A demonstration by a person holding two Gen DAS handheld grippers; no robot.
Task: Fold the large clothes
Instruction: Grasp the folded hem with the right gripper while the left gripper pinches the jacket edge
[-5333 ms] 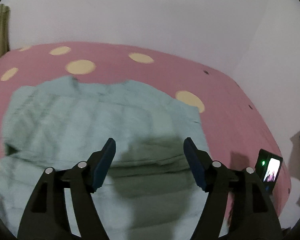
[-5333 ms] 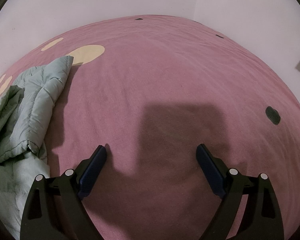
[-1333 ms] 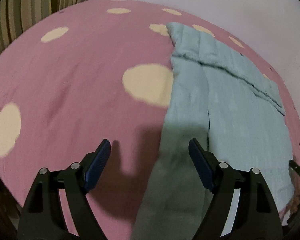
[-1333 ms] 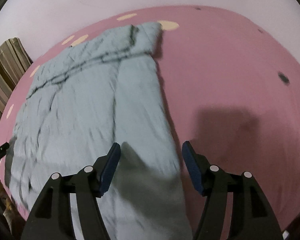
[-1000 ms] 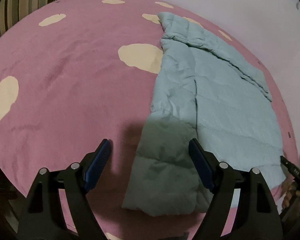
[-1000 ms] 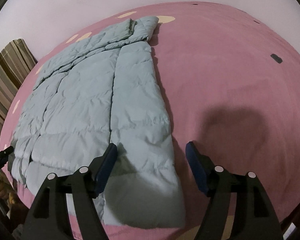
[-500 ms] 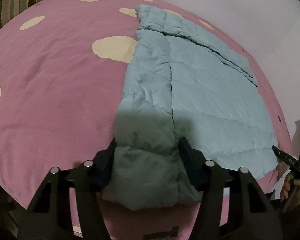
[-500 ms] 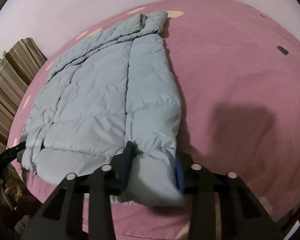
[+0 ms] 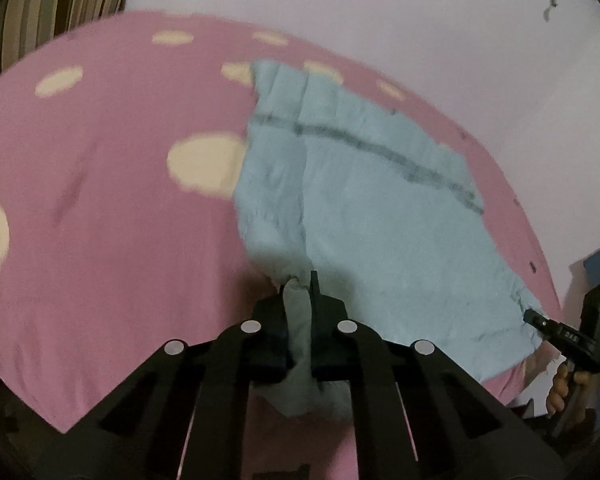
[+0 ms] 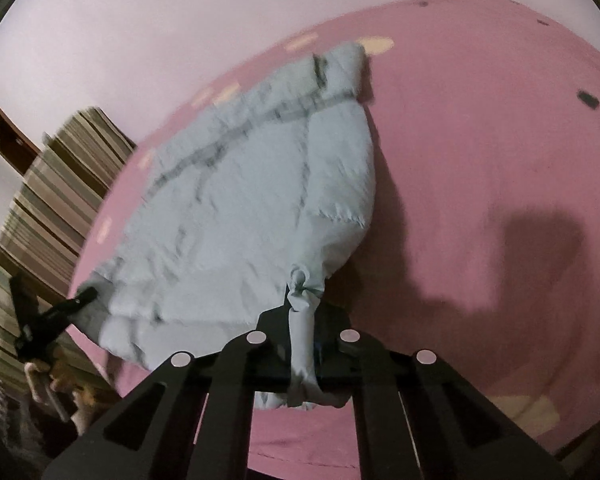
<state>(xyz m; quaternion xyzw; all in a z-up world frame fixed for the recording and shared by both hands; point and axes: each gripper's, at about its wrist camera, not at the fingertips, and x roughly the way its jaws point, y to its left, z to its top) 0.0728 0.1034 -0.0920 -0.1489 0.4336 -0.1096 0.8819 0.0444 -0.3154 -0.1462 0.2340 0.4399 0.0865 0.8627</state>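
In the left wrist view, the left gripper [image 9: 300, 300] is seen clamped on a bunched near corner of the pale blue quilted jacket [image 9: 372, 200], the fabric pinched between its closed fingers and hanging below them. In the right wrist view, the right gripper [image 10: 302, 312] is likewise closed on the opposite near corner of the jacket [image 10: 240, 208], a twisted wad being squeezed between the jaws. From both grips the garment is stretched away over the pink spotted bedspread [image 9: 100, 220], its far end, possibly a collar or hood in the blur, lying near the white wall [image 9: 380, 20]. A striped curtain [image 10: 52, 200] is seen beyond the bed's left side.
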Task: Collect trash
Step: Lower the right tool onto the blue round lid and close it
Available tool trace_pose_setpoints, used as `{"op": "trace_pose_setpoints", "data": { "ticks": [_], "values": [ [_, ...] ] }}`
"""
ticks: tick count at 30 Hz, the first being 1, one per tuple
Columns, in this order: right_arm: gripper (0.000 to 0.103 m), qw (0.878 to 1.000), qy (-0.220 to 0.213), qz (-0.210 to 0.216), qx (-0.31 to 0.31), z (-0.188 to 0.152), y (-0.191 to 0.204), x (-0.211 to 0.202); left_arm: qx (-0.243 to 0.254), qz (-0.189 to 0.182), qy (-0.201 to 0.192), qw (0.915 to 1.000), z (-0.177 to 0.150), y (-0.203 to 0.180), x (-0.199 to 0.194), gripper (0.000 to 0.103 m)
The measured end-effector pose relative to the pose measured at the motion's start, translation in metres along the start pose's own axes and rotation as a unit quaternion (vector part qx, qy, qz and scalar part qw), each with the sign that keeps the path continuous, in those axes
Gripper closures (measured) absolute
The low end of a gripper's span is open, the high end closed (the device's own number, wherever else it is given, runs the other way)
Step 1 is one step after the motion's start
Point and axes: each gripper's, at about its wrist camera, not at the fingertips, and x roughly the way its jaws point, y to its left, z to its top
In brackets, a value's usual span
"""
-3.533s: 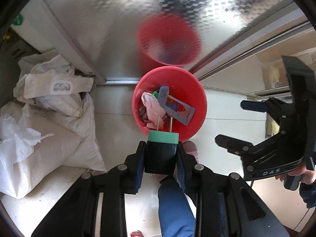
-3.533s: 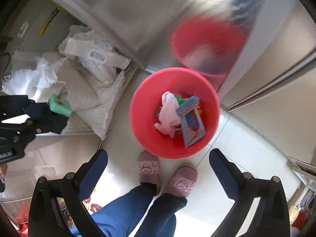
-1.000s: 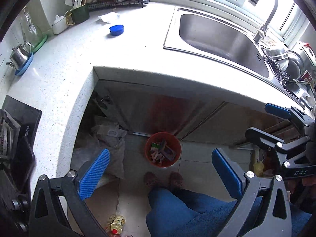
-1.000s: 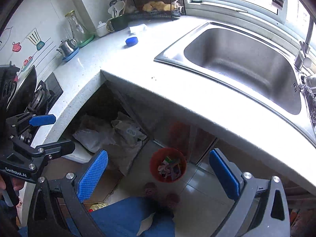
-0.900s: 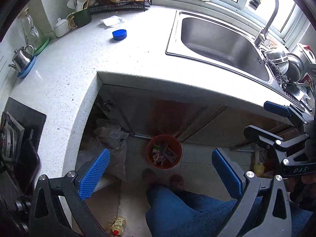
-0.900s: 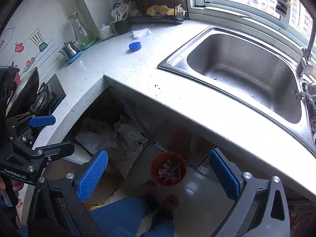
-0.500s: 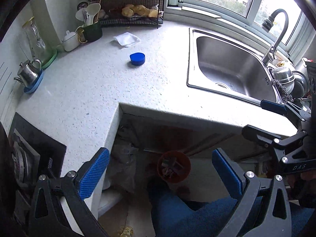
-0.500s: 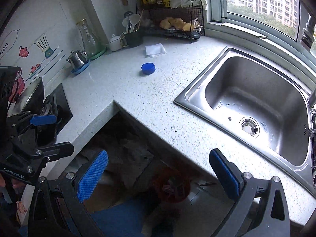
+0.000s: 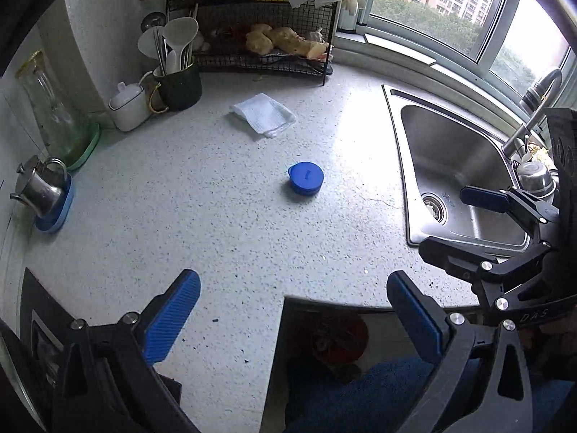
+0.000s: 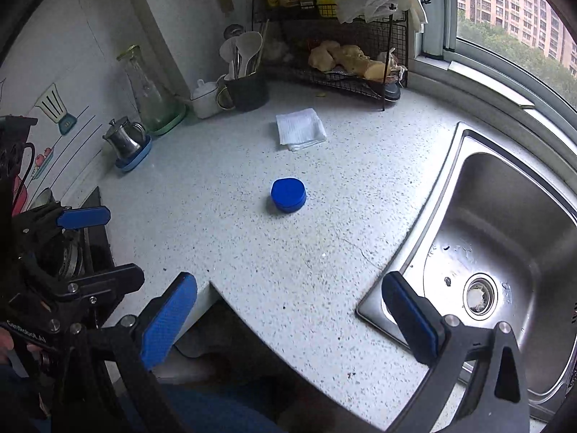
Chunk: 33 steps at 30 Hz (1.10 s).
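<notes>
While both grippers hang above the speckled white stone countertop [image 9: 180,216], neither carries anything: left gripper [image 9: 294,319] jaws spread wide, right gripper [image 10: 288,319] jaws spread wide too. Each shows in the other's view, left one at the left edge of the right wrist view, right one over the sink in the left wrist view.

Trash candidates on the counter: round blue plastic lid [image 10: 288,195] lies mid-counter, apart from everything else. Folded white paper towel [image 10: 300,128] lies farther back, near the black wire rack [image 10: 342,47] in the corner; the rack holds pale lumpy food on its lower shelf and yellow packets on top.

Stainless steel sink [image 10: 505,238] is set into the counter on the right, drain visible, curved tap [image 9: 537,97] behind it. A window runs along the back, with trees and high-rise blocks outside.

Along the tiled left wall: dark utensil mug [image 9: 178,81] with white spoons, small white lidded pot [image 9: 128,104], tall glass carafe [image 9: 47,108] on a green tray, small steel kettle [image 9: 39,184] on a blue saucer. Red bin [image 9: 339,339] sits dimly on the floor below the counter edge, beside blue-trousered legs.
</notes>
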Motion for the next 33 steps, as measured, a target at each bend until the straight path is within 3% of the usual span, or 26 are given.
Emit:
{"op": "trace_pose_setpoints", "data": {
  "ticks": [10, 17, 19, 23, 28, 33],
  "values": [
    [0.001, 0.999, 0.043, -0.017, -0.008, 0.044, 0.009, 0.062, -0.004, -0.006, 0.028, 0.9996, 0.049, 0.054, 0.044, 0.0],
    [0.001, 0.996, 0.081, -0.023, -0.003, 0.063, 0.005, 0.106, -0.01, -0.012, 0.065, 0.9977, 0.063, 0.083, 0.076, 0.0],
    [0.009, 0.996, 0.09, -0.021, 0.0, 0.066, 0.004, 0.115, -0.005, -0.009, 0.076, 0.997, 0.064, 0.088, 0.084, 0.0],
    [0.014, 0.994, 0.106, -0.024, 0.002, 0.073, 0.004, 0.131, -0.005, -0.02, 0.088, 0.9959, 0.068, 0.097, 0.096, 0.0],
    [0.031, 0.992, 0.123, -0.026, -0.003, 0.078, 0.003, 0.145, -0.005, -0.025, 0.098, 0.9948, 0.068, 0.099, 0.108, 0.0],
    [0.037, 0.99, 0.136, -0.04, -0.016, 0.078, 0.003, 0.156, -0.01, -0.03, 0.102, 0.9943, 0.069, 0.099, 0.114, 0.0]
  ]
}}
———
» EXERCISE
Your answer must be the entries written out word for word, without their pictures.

» SOLUTION TO THE EXERCISE
A demonstration by a person holding two Gen DAS handheld grippers; no robot.
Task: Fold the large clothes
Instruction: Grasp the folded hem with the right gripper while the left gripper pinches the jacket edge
[-5333 ms] 
[-5333 ms] 
[-1333 ms] 
[-1333 ms] 
[-1000 ms] 
[-1000 ms] 
[-500 ms] 
[-500 ms] 
[+0 ms] 
[+0 ms] 
<state>(xyz m; quaternion xyzw; all in a z-up world frame fixed for the recording and shared by both hands; point and axes: each gripper's, at about its wrist camera, not at the fingertips, and x roughly the way its jaws point, y to its left, z to its top) 0.0728 0.1034 -0.0920 -0.1489 0.4336 -0.1096 0.8819 0.0444 -0.3154 -0.1462 0.2340 0.4399 0.0865 0.8627</state>
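In the left wrist view, the left gripper [image 9: 300, 300] is seen clamped on a bunched near corner of the pale blue quilted jacket [image 9: 372, 200], the fabric pinched between its closed fingers and hanging below them. In the right wrist view, the right gripper [image 10: 302, 312] is likewise closed on the opposite near corner of the jacket [image 10: 240, 208], a twisted wad being squeezed between the jaws. From both grips the garment is stretched away over the pink spotted bedspread [image 9: 100, 220], its far end, possibly a collar or hood in the blur, lying near the white wall [image 9: 380, 20]. A striped curtain [image 10: 52, 200] is seen beyond the bed's left side.
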Task: Collect trash
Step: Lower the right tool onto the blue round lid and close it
Available tool trace_pose_setpoints, used as `{"op": "trace_pose_setpoints", "data": { "ticks": [_], "values": [ [_, ...] ] }}`
"""
ticks: tick count at 30 Hz, the first being 1, one per tuple
Columns, in this order: right_arm: gripper (0.000 to 0.103 m), qw (0.878 to 1.000), qy (-0.220 to 0.213), qz (-0.210 to 0.216), qx (-0.31 to 0.31), z (-0.188 to 0.152), y (-0.191 to 0.204), x (-0.211 to 0.202); left_arm: qx (-0.243 to 0.254), qz (-0.189 to 0.182), qy (-0.201 to 0.192), qw (0.915 to 1.000), z (-0.177 to 0.150), y (-0.203 to 0.180), x (-0.199 to 0.194), gripper (0.000 to 0.103 m)
The measured end-effector pose relative to the pose measured at the motion's start, translation in metres along the start pose's own axes and rotation as a unit quaternion (vector part qx, qy, qz and scalar part qw), each with the sign that keeps the path continuous, in those axes
Gripper closures (measured) absolute
The low end of a gripper's span is open, the high end closed (the device's own number, wherever else it is given, runs the other way)
Step 1 is one step after the motion's start
Point and axes: each gripper's, at about its wrist camera, not at the fingertips, and x roughly the way its jaws point, y to its left, z to its top
In brackets, a value's usual span
"""
-3.533s: 
-3.533s: 
-1.000s: 
-1.000s: 
-0.900s: 
-0.900s: 
-0.500s: 
-0.500s: 
+0.000s: 
+0.000s: 
Chunk: 33 steps at 30 Hz (1.10 s).
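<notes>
While both grippers hang above the speckled white stone countertop [image 9: 180,216], neither carries anything: left gripper [image 9: 294,319] jaws spread wide, right gripper [image 10: 288,319] jaws spread wide too. Each shows in the other's view, left one at the left edge of the right wrist view, right one over the sink in the left wrist view.

Trash candidates on the counter: round blue plastic lid [image 10: 288,195] lies mid-counter, apart from everything else. Folded white paper towel [image 10: 300,128] lies farther back, near the black wire rack [image 10: 342,47] in the corner; the rack holds pale lumpy food on its lower shelf and yellow packets on top.

Stainless steel sink [image 10: 505,238] is set into the counter on the right, drain visible, curved tap [image 9: 537,97] behind it. A window runs along the back, with trees and high-rise blocks outside.

Along the tiled left wall: dark utensil mug [image 9: 178,81] with white spoons, small white lidded pot [image 9: 128,104], tall glass carafe [image 9: 47,108] on a green tray, small steel kettle [image 9: 39,184] on a blue saucer. Red bin [image 9: 339,339] sits dimly on the floor below the counter edge, beside blue-trousered legs.
</notes>
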Motion for the next 33 steps, as measured, a target at each bend until the straight path is within 3% of the usual span, or 26 are given.
Emit:
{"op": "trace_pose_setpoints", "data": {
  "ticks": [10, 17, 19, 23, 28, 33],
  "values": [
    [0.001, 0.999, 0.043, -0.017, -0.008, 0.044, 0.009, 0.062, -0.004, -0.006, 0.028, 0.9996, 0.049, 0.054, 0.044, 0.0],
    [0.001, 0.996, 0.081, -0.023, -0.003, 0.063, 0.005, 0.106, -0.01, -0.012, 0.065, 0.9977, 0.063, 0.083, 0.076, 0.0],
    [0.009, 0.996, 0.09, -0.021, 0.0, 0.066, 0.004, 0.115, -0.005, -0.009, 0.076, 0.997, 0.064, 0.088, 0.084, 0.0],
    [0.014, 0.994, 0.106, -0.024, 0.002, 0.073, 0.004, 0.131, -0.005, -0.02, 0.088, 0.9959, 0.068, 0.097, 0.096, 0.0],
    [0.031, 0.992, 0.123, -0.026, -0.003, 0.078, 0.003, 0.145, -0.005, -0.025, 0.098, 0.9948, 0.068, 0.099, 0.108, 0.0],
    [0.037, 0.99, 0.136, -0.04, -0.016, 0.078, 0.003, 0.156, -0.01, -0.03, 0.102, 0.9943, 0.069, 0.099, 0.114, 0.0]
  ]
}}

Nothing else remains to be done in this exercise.